In this year of racial unrest and protest, the world of children’s literature has responded with a welcome wave of history and fiction books concerning multiculturalism and prejudice. Several of these make it their business to shine a light on systemic racism, the very brightest being, for me, Punching the Air by Ibi Zoboi and Yusef Salaam. Applauded as a depiction of what it means to be young and black in America, this is the story of Amal, a thoughtful and artistic teenager, convicted of a crime he didn’t commit.
When Amal and his friends are caught up in a heated exchange with a bunch of white skater kids, it tips over into violence, leaving a white teenage boy in a coma. Despite the absence of concrete testimony, Amal is convicted of aggravated assault and battery. It seems that Amal’s friends are ‘ghetto-thugs’ while the skaters are ‘full of potential,’ kids just having fun.
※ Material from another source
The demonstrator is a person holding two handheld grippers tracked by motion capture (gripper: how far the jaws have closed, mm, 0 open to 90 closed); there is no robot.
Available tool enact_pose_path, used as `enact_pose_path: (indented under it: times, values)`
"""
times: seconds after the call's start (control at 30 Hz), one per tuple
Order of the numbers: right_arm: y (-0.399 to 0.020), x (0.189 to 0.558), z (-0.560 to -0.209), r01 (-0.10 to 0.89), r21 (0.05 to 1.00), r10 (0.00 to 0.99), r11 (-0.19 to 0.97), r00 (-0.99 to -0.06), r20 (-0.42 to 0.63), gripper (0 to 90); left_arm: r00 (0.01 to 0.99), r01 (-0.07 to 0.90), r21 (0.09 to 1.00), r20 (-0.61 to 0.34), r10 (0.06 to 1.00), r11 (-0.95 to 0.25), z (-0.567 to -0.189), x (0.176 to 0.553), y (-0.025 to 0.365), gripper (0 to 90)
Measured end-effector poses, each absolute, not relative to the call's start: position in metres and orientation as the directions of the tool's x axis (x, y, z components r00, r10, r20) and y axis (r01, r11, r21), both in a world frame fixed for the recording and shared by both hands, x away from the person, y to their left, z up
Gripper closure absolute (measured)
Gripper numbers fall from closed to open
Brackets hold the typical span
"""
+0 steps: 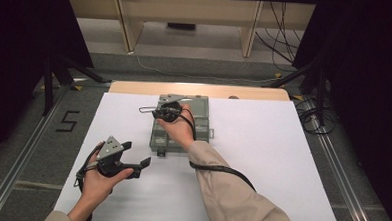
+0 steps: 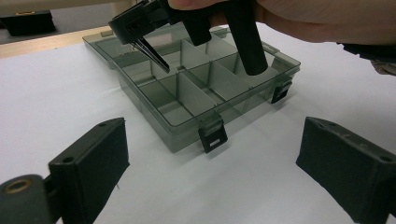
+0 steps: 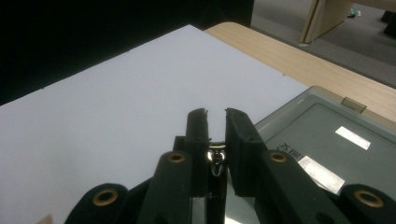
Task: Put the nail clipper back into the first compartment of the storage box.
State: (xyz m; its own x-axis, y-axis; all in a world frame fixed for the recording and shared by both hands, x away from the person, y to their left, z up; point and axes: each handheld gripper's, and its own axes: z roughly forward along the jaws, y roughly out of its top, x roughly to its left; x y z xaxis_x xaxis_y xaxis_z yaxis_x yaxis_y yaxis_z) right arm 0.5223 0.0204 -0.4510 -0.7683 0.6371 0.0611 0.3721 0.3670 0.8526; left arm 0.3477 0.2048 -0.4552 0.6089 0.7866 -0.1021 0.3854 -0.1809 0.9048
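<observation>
A smoky grey compartment box (image 1: 203, 122) lies open in the middle of the white board, its dividers (image 2: 191, 91) and two black latches showing in the left gripper view. My right gripper (image 1: 160, 112) hovers over the box's far left part, shut on a thin metal clip (image 1: 145, 110) whose wire loop sticks out to the left. Between its nearly closed jaws (image 3: 216, 114) a small silvery piece (image 3: 216, 158) is pinched. That gripper (image 2: 140, 25) also hangs above the compartments with the dark clip (image 2: 152, 53) pointing down. My left gripper (image 1: 136, 154) rests near the front left, open and empty, jaws wide apart (image 2: 215, 140).
The white board (image 1: 262, 158) covers a wooden table whose far edge (image 1: 200, 89) shows behind the box. The box's flat lid (image 3: 327, 121) carries white labels. A floor mark "5" (image 1: 67, 121) sits at the left, and cables (image 1: 316, 118) lie at the right.
</observation>
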Motion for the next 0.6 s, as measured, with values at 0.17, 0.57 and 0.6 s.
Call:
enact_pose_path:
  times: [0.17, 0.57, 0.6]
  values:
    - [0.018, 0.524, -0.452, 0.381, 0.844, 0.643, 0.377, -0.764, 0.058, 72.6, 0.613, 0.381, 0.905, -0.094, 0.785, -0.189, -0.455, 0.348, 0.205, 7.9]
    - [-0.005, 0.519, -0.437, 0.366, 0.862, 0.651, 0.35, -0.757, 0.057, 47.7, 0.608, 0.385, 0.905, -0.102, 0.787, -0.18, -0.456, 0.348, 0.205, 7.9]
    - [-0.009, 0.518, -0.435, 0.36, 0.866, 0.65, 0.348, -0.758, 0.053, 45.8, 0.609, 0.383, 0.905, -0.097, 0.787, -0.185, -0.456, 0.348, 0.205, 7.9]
The price Amal pays is juvenile detention centre, and the searing description of his imprisonment leaves the reader feeling his internal rage, that dark heavy thing ‘not moving, like a heart stopped.’
This is a vital and compelling read, inspired by the real-life experience of co-author, Yusef Salaam, himself once the subject of a racist wrongful conviction. Salaam’s experience informs Amal’s story and we follow him into a grim world of bullying prison officers, abject cell conditions and a grindingly repetitive regime.
Amal is a creative spirit, an artist and poet. In the depths of despair, his instinct tells him that he needs to hang onto this.
‘If I write and draw and paint, maybe I’ll get out of here alive.’
Written in a free verse style that encompasses urban culture, hip-hop and Amal’s spirituality, this is a novel that speaks truth to power and blazes with the transcendent power of the arts. One of the best reads of 2020.
Punching the Air by Ibi Zoboi and Yusef Salaam is published by Harper Collin’s Children’s Books, 400 pages.